» **Try it**
The data below is to be repeated in full, exactly as given.

○ ○ ○ ○

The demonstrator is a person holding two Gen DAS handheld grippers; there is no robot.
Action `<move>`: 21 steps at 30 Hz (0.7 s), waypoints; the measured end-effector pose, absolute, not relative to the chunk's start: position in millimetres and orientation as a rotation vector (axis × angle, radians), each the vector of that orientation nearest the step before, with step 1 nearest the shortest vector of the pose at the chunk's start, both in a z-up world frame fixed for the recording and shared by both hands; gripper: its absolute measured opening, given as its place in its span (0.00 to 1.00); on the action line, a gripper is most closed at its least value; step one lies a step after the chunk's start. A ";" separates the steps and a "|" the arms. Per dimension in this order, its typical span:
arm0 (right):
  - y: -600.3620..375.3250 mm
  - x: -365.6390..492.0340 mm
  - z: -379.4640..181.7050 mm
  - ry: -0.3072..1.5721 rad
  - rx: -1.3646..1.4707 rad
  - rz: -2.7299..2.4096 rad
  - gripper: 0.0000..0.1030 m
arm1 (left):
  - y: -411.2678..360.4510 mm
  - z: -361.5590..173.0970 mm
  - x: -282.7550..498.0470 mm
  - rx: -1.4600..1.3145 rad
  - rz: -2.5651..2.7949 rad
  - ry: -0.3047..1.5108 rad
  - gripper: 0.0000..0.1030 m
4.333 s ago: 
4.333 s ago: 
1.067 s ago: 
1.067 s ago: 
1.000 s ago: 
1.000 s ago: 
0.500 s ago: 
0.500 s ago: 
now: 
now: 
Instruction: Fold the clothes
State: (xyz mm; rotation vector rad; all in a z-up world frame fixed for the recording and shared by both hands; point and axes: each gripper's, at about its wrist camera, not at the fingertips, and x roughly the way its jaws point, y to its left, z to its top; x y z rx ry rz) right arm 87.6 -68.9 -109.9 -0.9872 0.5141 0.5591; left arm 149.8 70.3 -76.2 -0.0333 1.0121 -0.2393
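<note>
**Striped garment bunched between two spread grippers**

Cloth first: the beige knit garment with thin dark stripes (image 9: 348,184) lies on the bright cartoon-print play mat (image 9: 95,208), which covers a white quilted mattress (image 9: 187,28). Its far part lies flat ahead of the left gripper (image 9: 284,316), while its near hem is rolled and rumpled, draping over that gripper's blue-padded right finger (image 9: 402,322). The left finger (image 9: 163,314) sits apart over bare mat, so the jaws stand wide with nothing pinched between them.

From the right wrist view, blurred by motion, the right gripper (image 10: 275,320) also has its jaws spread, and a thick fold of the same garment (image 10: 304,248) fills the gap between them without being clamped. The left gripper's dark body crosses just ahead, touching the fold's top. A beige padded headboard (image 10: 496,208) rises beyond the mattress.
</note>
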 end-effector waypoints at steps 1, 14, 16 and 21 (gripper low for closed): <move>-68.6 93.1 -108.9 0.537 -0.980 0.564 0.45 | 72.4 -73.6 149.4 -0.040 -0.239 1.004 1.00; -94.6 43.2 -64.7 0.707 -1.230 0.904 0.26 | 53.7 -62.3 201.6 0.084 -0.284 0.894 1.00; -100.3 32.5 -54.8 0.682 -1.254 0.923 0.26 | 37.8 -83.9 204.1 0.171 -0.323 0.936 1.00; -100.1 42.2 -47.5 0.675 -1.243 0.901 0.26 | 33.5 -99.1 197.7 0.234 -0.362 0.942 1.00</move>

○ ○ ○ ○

» **Response to the task**
The demonstrator is a person holding two Gen DAS handheld grippers; there is no robot.
Action `<move>`: 21 steps at 30 Hz (0.7 s), waypoints; the measured end-effector pose, absolute, not relative to the chunk's start: position in millimetres and orientation as a rotation vector (axis × angle, radians), each the vector of that orientation nearest the step before, with step 1 nearest the shortest vector of the pose at the chunk's start, both in a z-up world frame fixed for the recording and shared by both hands; gripper: its absolute measured opening, given as its place in its span (0.00 to 1.00); on the action line, a gripper is most closed at its least value; step one lies a step after the chunk's start. A ";" separates the steps and a "|" the arms. Per dimension in this order, its typical span:
arm0 (right):
  - y: -600.3620..375.3250 mm
  - x: -365.6390..492.0340 mm
  - z: -379.4640..181.7050 mm
  - ry: -0.3072..1.5721 rad
  - rx: -1.3646..1.4707 rad
  - rz: -2.7299..2.4096 rad
  - gripper: 0.0000..0.1030 m
arm1 (left):
  - y: -411.2678..360.4510 mm
  - z: -361.5590..173.0970 mm
  - x: -282.7550..498.0470 mm
  - rx: -1.4600..1.3145 rad
  - rz: -2.5651..2.7949 rad
  - ry: -0.3047..1.5108 rad
  - gripper: 0.0000..0.1030 m
4.333 s ago: 
4.333 s ago: 
1.067 s ago: 
1.067 s ago: 
1.000 s ago: 
1.000 s ago: 
0.500 s ago: 
0.500 s ago: 
now: 
now: 
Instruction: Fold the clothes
State: (xyz mm; rotation vector rad; all in a z-up world frame fixed for the recording and shared by both hands; point and axes: each gripper's, at about its wrist camera, not at the fingertips, and x roughly the way its jaws point, y to its left, z to its top; x y z rx ry rz) right arm 87.6 -68.9 -109.9 -0.9872 0.5141 0.5591; left arm 149.8 70.3 -76.2 -0.0333 1.0121 -0.2393
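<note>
**Striped garment bunched between two spread grippers**

Cloth first: the beige knit garment with thin dark stripes (image 9: 348,184) lies on the bright cartoon-print play mat (image 9: 95,208), which covers a white quilted mattress (image 9: 187,28). Its far part lies flat ahead of the left gripper (image 9: 284,316), while its near hem is rolled and rumpled, draping over that gripper's blue-padded right finger (image 9: 402,322). The left finger (image 9: 163,314) sits apart over bare mat, so the jaws stand wide with nothing pinched between them.

From the right wrist view, blurred by motion, the right gripper (image 10: 275,320) also has its jaws spread, and a thick fold of the same garment (image 10: 304,248) fills the gap between them without being clamped. The left gripper's dark body crosses just ahead, touching the fold's top. A beige padded headboard (image 10: 496,208) rises beyond the mattress.
</note>
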 end-effector waypoints at steps 1, 14, 16 and 21 (gripper low for closed): <move>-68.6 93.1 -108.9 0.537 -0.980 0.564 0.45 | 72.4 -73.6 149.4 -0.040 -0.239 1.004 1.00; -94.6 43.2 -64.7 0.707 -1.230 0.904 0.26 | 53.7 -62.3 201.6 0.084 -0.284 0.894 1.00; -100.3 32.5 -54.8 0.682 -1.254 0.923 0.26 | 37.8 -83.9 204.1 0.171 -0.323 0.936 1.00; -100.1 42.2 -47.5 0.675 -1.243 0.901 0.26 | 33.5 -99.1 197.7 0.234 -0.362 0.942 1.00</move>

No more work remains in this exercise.